# What you have to do:
Pictures stay out, but every line of the data is copied exactly.

# Data segment:
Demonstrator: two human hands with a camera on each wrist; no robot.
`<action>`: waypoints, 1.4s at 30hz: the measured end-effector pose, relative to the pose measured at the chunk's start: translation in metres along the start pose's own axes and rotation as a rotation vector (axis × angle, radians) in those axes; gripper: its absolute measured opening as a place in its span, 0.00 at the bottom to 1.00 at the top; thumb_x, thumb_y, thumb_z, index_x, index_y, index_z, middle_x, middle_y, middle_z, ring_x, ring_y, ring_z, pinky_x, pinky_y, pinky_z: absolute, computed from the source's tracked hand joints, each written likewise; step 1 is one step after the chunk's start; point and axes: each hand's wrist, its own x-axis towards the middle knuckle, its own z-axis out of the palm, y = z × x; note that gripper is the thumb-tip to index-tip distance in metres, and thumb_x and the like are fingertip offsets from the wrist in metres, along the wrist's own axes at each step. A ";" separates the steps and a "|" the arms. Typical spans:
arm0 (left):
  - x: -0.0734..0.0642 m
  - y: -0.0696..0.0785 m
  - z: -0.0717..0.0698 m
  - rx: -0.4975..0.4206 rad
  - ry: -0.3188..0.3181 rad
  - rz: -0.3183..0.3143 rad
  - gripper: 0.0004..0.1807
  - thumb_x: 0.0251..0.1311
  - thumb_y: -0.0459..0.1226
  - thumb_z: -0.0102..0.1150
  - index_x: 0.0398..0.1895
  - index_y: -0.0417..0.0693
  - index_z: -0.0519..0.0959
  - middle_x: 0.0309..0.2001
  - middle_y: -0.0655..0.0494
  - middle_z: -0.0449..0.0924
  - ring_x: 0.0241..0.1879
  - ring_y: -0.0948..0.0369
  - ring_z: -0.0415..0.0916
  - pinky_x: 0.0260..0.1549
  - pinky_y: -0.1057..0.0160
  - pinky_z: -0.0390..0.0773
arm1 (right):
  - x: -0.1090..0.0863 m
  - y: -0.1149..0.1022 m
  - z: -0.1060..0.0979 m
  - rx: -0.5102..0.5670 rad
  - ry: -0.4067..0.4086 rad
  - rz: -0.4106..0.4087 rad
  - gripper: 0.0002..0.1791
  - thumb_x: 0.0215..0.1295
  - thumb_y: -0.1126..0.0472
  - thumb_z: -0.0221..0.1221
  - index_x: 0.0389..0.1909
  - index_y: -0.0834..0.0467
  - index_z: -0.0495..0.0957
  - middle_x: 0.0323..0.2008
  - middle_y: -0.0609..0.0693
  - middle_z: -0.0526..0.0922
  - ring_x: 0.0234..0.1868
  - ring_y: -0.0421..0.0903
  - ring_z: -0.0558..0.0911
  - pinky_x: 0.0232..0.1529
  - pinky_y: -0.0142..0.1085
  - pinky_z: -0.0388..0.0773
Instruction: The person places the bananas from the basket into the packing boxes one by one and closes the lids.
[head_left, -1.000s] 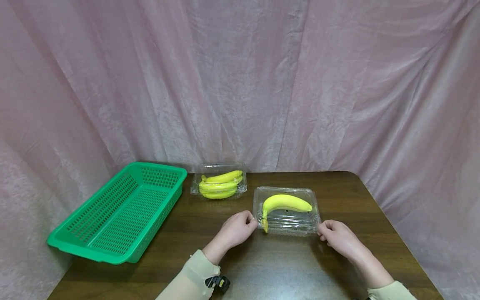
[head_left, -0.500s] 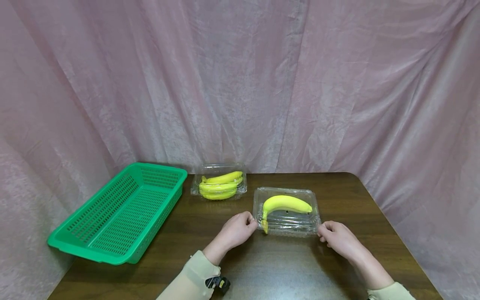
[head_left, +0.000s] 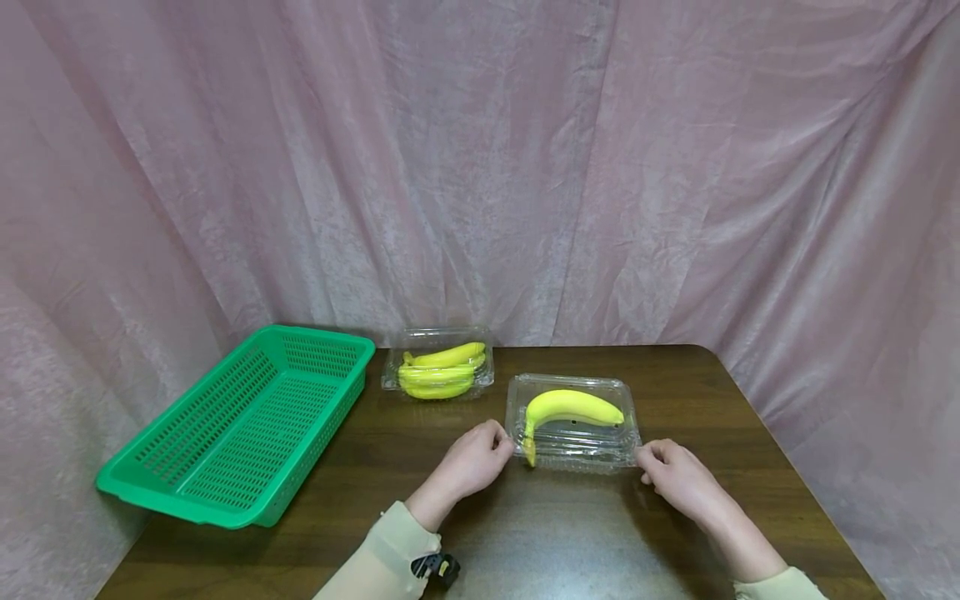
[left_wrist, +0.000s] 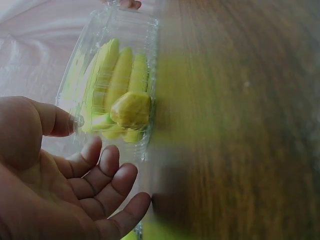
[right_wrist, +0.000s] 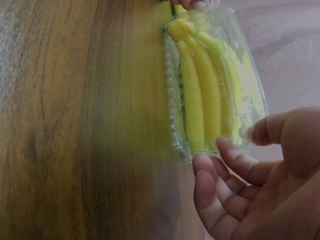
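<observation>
A clear plastic clamshell box (head_left: 626, 390) rests on the table in front of me, its lid down. Inside lies a bunch of bananas (head_left: 573, 406); several fingers of it show through the side in both wrist views. My left hand (head_left: 476, 458) pinches the box's near left corner between thumb and forefinger, the other fingers loosely curled below. At the near right corner, my right hand (head_left: 678, 475) pinches the rim in the same way. Farther back stands a second clear clamshell box (head_left: 438, 335) with bananas (head_left: 442, 375) in it.
A green perforated plastic basket (head_left: 258, 442) with nothing in it sits on the left of the brown wooden table (head_left: 555, 533). Pink curtains (head_left: 480, 167) hang right behind the table's back edge and along both sides.
</observation>
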 end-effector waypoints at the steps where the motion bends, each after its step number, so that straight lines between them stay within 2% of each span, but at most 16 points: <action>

# Finished exercise:
Demonstrator: two human hands with a camera on each wrist; no robot.
`<action>`: waypoints, 1.4s at 30hz: the measured end-effector pose, relative to the pose measured at the chunk's start: translation in metres along the start pose's own axes and rotation as a rotation vector (axis × angle, radians) in those axes; gripper: its absolute measured opening as a place in its span, 0.00 at the bottom to 1.00 at the top; thumb_x, thumb_y, thumb_z, index_x, index_y, index_z, middle_x, middle_y, middle_z, ring_x, ring_y, ring_z, pinky_x, pinky_y, pinky_z: absolute, computed from the source's tracked hand joints, each written likewise; step 1 is one step after the chunk's start; point and axes: each hand's wrist, its own x-axis towards the middle knuckle, its own z-axis out of the palm, y = z × x; note that gripper is the thumb-tip to index-tip distance in metres, and thumb_x and the like are fingertip offsets from the wrist in metres, along the wrist's own axes at each step. A ";" separates the steps and a "|" the arms. Typical spans:
arm0 (left):
  - x: -0.0734..0.0642 m
  - y: -0.0696..0.0785 m
  - z: -0.0717..0.0698 m
  - rx: -0.4975..0.4206 rad
  - ry: -0.3188..0.3181 rad
  - rz: -0.3183..0.3143 rad
  - gripper: 0.0004..0.1807
  - thumb_x: 0.0251..0.1311
  - thumb_y: -0.0459..0.1226
  - thumb_z: -0.0102..0.1150
  - index_x: 0.0398..0.1895
  - index_y: -0.0417..0.0693
  - index_z: -0.0519..0.0959
  - middle_x: 0.0309..0.2001
  - middle_y: -0.0655..0.0494
  - middle_z: -0.0449..0.0924
  - ring_x: 0.0241..0.1879
  - ring_y: -0.0948..0.0369
  - ring_z: -0.0415..0.0916
  - pinky_x: 0.0260..0.1549
  - pinky_y: -0.1057..0.0160
  - pinky_z: -0.0390..0.0773
arm1 (right):
  - x: -0.1090..0.0863 m
  - y: -0.1149..0.1022 m
  - z: -0.1060..0.0979 m
  - rx: -0.5102..0.5670 rad
  - ry: -0.4067..0.4086 rad
  - rz: -0.4106..0.4087 rad
  - gripper: 0.0002..0.1791
  - thumb_x: 0.0215..0.1295
  - thumb_y: -0.1126..0.0472
  - thumb_z: -0.0221..0.1221
  - index_x: 0.0389..0.1909
  - index_y: -0.0834..0.0467
  - index_z: -0.0495..0.0957
  - middle_x: 0.0323..0.2008
  - middle_y: -0.0609..0.0693
  - middle_z: -0.0526..0.0922
  - ring_x: 0.0234..0.1868
  - ring_y: -0.0421..0.0903
  - ring_z: -0.0558..0.0911
  - pinky_x: 0.0232..0.1529
  - pinky_y: -0.0142..0.1085
  - pinky_z: -0.0388..0.0773
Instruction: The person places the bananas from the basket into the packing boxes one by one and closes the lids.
[head_left, -1.000s] 
[head_left, -0.500s] 
[head_left, +0.000s] 
[left_wrist, +0.000s] 
[right_wrist, +0.000s] 
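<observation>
A clear plastic clamshell box (head_left: 626, 390) rests on the table in front of me, its lid down. Inside lies a bunch of bananas (head_left: 573, 406); several fingers of it show through the side in both wrist views. My left hand (head_left: 476, 458) pinches the box's near left corner between thumb and forefinger, the other fingers loosely curled below. At the near right corner, my right hand (head_left: 678, 475) pinches the rim in the same way. Farther back stands a second clear clamshell box (head_left: 438, 335) with bananas (head_left: 442, 375) in it.
A green perforated plastic basket (head_left: 258, 442) with nothing in it sits on the left of the brown wooden table (head_left: 555, 533). Pink curtains (head_left: 480, 167) hang right behind the table's back edge and along both sides.
</observation>
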 end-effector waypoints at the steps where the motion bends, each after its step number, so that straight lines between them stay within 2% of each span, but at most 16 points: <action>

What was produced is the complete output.